What you have to do: Copy everything in the listing below word for word, apart from any images.
━━━ Given data
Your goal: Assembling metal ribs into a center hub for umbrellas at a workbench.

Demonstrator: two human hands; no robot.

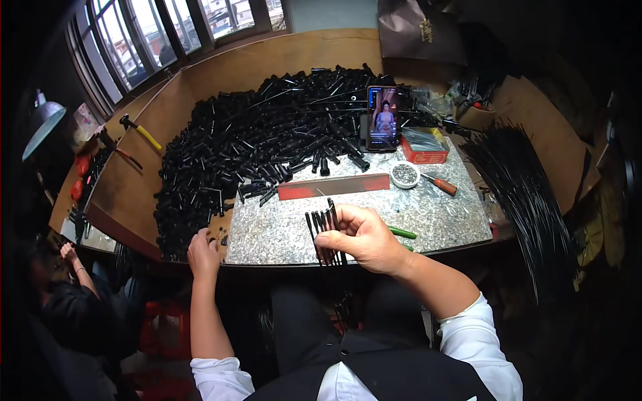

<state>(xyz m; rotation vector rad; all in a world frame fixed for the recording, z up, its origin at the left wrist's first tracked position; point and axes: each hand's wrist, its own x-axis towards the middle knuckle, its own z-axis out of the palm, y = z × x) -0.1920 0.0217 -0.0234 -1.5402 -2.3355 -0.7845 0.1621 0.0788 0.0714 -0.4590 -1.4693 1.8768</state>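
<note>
My right hand (361, 235) is above the front of the speckled board, closed on several thin black rods (323, 234). The rods stand nearly upright side by side, pinched between thumb and fingers. My left hand (203, 252) is at the board's left front, by the edge of a large heap of black tubular parts (261, 127). Its fingers are loosely bent and apart, and no object shows in them. Small black bits (223, 235) lie beside its fingertips. A green-handled tool (402, 232) lies partly hidden behind my right hand.
On the speckled board (445, 220) are a red-brown bar (334, 186), a white bowl of small metal pieces (404, 175), a screwdriver (440, 185) and a red box (426, 147). A phone (382, 120) stands behind. Long black rods (528, 200) hang at right. Another person's hand (69, 252) shows at left.
</note>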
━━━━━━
Output of the exercise:
Your goal: Assembling metal ribs into a center hub for umbrellas at a workbench.

Demonstrator: two human hands; no robot.


<state>(xyz m; rotation vector rad; all in a world frame fixed for the recording, z up, its origin at the left wrist's first tracked position; point and axes: each hand's wrist, its own x-axis towards the middle knuckle, its own z-axis out of the palm, y = z × x) -0.1920 0.0217 -0.0234 -1.5402 -2.3355 -0.7845 0.1621 0.0788 0.0714 -0.4590 -1.4693 1.8768</state>
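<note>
My right hand (361, 235) is above the front of the speckled board, closed on several thin black rods (323, 234). The rods stand nearly upright side by side, pinched between thumb and fingers. My left hand (203, 252) is at the board's left front, by the edge of a large heap of black tubular parts (261, 127). Its fingers are loosely bent and apart, and no object shows in them. Small black bits (223, 235) lie beside its fingertips. A green-handled tool (402, 232) lies partly hidden behind my right hand.
On the speckled board (445, 220) are a red-brown bar (334, 186), a white bowl of small metal pieces (404, 175), a screwdriver (440, 185) and a red box (426, 147). A phone (382, 120) stands behind. Long black rods (528, 200) hang at right. Another person's hand (69, 252) shows at left.
</note>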

That concludes the answer.